The whole of the data is to be duplicated precisely.

*** Begin section ***

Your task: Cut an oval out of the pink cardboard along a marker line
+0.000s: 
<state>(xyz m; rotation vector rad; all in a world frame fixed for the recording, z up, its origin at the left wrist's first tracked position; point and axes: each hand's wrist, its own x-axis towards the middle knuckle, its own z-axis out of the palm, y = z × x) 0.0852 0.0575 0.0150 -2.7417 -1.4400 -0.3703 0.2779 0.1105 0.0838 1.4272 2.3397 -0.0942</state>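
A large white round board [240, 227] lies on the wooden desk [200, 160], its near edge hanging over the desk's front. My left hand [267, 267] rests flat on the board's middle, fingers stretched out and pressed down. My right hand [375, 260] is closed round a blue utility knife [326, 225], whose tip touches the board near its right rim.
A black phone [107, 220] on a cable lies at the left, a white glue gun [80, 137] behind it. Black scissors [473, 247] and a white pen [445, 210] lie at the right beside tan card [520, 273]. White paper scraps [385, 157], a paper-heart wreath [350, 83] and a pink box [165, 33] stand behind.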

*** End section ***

Answer box:
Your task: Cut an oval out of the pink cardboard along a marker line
+0.000s: 
<state>(xyz m; rotation vector rad; all in a world frame fixed for the recording, z up, its origin at the left wrist's first tracked position; point and axes: each hand's wrist, its own x-axis towards the middle knuckle, its own z-axis out of the palm, y = z × x) 0.0852 0.0575 0.0150 -2.7417 -1.4400 -0.3703 0.2779 0.1105 0.0838 1.4272 2.3397 -0.0942</state>
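A large white round board [240, 227] lies on the wooden desk [200, 160], its near edge hanging over the desk's front. My left hand [267, 267] rests flat on the board's middle, fingers stretched out and pressed down. My right hand [375, 260] is closed round a blue utility knife [326, 225], whose tip touches the board near its right rim.
A black phone [107, 220] on a cable lies at the left, a white glue gun [80, 137] behind it. Black scissors [473, 247] and a white pen [445, 210] lie at the right beside tan card [520, 273]. White paper scraps [385, 157], a paper-heart wreath [350, 83] and a pink box [165, 33] stand behind.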

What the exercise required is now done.